中文摘要
我国半数以上2型糖尿病(T2DM)患者不能早期发现,视网膜病变(DR)是T2DM主要并发症和不可逆性盲的首要因素,但目前缺少基于自然人群以DR为终点事件的大数据风险评估与预测模型。本研究在课题组前期糖代谢、糖基组学和医学图像预测疾病研究工作基础上,采用适合大样本、高维、非结构、混杂大数据的依时竞争风险和高斯过程模型,分析24万健康体检人群资料,包括基线及逐年随访的体检和行为因素数据,研究依时竞争风险模型建立成年人群T2DM风险评估工具;在前期建立的16万社区居民T2DM监测现场,对未确诊者进行筛查,对新发和既往T2DM患者进行随访;收集新发及既往DR患者与对照人群的眼底图像和生物标本,整合N-糖基生物标志物和眼底图像高维纹理等构成的大数据,研究高斯过程模型等方法构建T2DM发生DR的预测模型,为T2DM导致DR的风险评估、早期发现和预测预警提供科学依据,为疾病大数据分析提供方法学支撑。
英文摘要
Up to now, nearly half of patients with Type 2 Diabetes Mellitus (T2DM) cannot be diagnosed at early stage in domestic and overseas, and Diabetes Retinopathy (DR) caused by T2DM is the principal factor leading to irreversible blindness, while studies on big data risk assessment and prediction models for outcome of DR based on general population are rare.

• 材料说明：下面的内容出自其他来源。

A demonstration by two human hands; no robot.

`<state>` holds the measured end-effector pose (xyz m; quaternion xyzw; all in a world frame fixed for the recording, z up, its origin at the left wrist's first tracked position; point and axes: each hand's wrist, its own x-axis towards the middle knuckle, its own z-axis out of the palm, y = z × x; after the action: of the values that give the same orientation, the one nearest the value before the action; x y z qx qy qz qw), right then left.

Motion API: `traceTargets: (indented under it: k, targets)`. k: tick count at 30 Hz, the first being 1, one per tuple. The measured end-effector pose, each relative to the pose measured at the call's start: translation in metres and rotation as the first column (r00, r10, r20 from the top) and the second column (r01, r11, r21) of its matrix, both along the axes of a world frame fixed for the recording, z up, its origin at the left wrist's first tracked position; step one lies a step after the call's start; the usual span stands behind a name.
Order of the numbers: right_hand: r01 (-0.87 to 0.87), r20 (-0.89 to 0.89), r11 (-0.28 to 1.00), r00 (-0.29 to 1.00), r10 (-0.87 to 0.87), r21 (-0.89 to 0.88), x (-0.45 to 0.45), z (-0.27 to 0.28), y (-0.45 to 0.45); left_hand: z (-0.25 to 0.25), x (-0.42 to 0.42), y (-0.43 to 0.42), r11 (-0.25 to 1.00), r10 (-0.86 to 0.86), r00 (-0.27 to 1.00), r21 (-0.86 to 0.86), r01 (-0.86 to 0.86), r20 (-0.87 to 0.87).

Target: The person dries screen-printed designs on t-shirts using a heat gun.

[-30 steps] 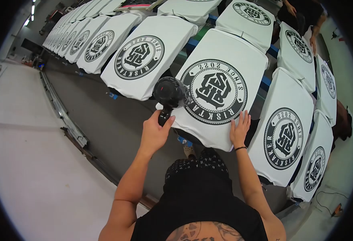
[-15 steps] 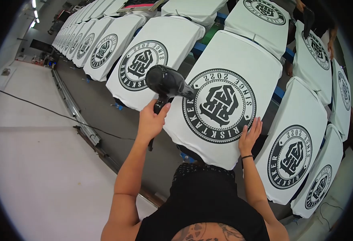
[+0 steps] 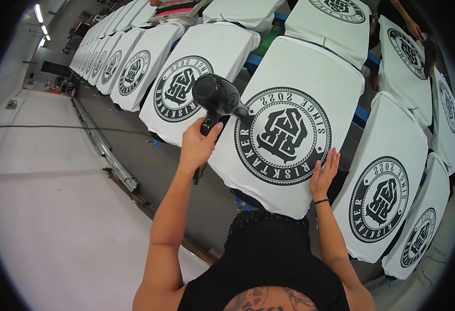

Based on our previous experiences in statistical inference using big data (such as studies on association between glycomics and glycometabolism, disease prediction with medical images), as well as the latest advance in this field, we assume that time-dependent competing risk and Gaussian process models are advanced and suitable methods to solve the problem with big data. In the study, T2DM risk assessment will be conducted using time-dependent competing risk model based on physical examination and behavior data of healthy people both at baseline and through yearly follow up (we had collected from a cohort of 240,000 medical examination population). Furthermore, in the T2DM monitoring population pre-established with 160,000 community residents, new patients diagnosed by oral glucose tolerance screening test and patients previously diagnosed will be followed up. Big data with multidimensional texture characteristics extracted from fundus images and N-glycosylation biomarkers of, and previously diagnosed patients and control population will be analyzed to build DR prediction models using Gaussian processes and other data mining methods. The study will provide scientific evidence for risk assessment, early intervention and comprehensive prevention for DR patients caused by T2DM, and supply methodological reference for statistical predication using big data.